Я взял ключ, и он на цыпочках провел меня в комнату Хуаниты – обычную комнату старой девы, с закрытыми окнами, еще хранящую ночные запахи. Я раскрыл ставни – уже светало – и, оглядевшись, направился к небольшому бюро, стоявшему под крашеным позолотой гипсовым барельефом Девы. Вставляю ключ в замок (осквернение тайны, сеньоры!), открываю… и – ничего! Похоже на глупый розыгрыш, на дурную шутку, но в столе не было ничего – ни в боковых ящичках, ни в остальных отделениях… как есть ничего! К моему собственному удивлению, должен признаться, я понял, что взвинчен до предела: сердце обмирало, в горле застрял ком. Я стоял перед бюро и не знал, что мне делать. Поглядел на Севериано, но его лицо ничего не выражало, сохраняя прежний грустный и безразличный вид. «Что скажешь на это?» – спросил я. «А что тут говорить?» В голосе его чувствовалось какое-то неприятие, некая ироничная уклончивость, казалось, он слегка посмеивается надо мной, но на этот раз его безучастие не задело меня – настолько я был сбит с толку. Признаюсь, я задыхался, я был потрясен, смущен, что, впрочем, вполне понятно после бессонной ночи и волнения от встречи со своим поселком и близкими, с которыми ты рос, – такое выбивает из колеи после рутины гостиничной жизни и всегда одних и тех же разговоров, заполняющих поездки разъездного агента… Все же я еще спросил Севериано: «Так что будем делать?» «А что тут сделаешь?» И я уже не стал настаивать на том, чтоб обыскать всю комнату, и не потому, что мне это не приходило в голову (я с удовольствием перевернул бы все, что там было, – стулья, одежду, картины), а из сочувствия к брату и даже, пожалуй, от скуки. Мое возбуждение перешло в отвращение, в желание сбежать.

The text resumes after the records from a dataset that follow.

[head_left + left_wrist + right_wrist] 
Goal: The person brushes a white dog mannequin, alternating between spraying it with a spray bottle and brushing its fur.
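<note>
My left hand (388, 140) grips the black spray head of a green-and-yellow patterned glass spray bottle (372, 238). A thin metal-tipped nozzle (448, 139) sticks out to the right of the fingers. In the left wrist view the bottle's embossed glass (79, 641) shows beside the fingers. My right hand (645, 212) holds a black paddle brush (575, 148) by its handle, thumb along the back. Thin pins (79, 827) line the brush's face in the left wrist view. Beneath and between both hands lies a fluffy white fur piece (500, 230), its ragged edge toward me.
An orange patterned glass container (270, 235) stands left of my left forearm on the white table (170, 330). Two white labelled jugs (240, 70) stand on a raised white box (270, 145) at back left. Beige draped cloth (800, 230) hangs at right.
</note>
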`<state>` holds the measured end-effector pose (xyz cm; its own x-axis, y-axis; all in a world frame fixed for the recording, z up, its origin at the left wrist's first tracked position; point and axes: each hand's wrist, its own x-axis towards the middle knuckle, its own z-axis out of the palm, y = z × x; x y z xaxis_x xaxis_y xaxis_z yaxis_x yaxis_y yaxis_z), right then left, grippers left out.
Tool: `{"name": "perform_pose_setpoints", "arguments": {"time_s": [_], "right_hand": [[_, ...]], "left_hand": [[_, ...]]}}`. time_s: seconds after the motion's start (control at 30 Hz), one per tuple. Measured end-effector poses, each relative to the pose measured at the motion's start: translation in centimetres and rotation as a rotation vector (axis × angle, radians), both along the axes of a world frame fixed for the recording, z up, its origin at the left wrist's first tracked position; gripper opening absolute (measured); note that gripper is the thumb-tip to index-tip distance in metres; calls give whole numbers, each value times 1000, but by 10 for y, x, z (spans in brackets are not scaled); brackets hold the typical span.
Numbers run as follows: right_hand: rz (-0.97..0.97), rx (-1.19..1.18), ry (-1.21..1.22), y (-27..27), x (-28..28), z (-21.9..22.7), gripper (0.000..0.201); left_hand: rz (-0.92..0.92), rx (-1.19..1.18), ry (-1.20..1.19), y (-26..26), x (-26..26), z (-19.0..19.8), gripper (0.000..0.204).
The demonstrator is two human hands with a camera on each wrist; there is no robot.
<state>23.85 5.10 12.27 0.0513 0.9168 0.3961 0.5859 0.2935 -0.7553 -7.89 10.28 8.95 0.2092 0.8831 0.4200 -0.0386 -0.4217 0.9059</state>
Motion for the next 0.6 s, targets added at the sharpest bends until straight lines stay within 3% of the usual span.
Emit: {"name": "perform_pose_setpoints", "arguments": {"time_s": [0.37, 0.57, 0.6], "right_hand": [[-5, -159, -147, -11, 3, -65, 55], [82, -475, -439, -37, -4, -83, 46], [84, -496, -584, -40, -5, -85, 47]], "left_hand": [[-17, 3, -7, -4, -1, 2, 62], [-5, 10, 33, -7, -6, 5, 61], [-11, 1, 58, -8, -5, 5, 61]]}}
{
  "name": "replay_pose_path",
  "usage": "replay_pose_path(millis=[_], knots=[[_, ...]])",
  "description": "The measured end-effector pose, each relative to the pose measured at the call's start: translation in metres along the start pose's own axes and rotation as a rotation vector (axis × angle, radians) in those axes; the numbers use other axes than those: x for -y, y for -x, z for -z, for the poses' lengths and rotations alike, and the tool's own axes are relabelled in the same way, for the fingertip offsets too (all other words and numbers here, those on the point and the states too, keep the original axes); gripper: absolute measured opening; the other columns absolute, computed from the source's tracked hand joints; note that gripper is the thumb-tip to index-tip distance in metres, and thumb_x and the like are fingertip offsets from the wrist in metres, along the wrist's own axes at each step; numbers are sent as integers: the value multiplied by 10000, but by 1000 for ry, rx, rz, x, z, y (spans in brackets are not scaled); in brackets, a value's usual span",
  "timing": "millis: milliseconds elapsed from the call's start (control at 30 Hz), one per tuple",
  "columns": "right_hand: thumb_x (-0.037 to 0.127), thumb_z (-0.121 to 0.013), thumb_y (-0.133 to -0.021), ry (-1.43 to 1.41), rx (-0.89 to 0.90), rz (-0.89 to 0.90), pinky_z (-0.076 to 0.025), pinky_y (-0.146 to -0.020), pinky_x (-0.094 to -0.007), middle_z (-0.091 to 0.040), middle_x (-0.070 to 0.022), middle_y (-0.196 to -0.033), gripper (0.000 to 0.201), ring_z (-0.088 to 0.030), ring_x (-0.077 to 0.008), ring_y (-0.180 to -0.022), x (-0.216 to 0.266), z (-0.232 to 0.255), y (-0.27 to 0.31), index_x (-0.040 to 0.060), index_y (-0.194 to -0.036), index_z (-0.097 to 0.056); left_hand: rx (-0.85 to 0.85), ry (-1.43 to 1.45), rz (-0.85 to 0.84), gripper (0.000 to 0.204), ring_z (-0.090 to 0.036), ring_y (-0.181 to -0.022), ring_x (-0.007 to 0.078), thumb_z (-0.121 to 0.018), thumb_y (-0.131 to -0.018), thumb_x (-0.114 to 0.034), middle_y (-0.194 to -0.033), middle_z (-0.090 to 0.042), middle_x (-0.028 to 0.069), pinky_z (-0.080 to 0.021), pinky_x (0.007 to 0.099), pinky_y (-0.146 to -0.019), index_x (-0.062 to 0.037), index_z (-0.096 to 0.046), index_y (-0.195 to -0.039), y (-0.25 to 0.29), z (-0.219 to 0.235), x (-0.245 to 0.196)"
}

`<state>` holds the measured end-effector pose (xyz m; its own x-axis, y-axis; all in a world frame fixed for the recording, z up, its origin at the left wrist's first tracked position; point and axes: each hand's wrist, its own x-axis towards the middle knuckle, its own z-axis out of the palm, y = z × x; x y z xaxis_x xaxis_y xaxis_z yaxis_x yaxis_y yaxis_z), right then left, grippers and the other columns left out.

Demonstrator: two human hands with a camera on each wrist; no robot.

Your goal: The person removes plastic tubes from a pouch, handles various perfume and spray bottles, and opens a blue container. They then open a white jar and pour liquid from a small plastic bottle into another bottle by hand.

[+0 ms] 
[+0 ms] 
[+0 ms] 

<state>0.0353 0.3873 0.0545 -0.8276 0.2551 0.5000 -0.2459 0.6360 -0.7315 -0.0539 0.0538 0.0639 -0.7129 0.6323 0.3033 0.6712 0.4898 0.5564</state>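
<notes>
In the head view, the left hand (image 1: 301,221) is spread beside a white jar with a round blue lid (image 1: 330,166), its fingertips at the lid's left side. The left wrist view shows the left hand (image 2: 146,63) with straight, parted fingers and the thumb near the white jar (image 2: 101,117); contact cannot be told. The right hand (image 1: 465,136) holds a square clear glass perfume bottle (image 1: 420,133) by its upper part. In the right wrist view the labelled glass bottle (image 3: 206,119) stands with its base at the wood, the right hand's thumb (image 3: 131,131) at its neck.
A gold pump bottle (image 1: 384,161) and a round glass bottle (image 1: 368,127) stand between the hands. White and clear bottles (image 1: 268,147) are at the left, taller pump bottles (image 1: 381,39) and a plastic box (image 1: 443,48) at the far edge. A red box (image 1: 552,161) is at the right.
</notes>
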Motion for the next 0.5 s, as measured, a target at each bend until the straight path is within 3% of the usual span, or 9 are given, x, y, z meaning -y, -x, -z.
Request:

Я поглядел на часы. Сказал: «Я еще вполне успею на поезд в шесть тридцать пять». «Да, конечно, успеешь. – (Уже не терпится меня спровадить, а?). – Вполне успеваешь, у тебя даже есть время спокойно перекусить, – подтвердил Севериано, но все же добавил: – Но завтракать лучше пойти в бар к Бельидо Гомесу».
– Нет, завтрак я могу сготовить вам в два счета.
Мы обернулись: в дверях стояла Агеда, с заплетенными в косы жирными волосами.
– Спасибо, сестричка, спасибо. Но лучше распростимся сейчас. Мы перекусим в баре, а оттуда я сразу на поезд. Очень некстати было бы опоздать на него, я, кажется, уже говорил Севериано об этом.
Так мы и сделали. Севериано вышел со мной, мы позавтракали в баре, а потом он проводил меня до поезда.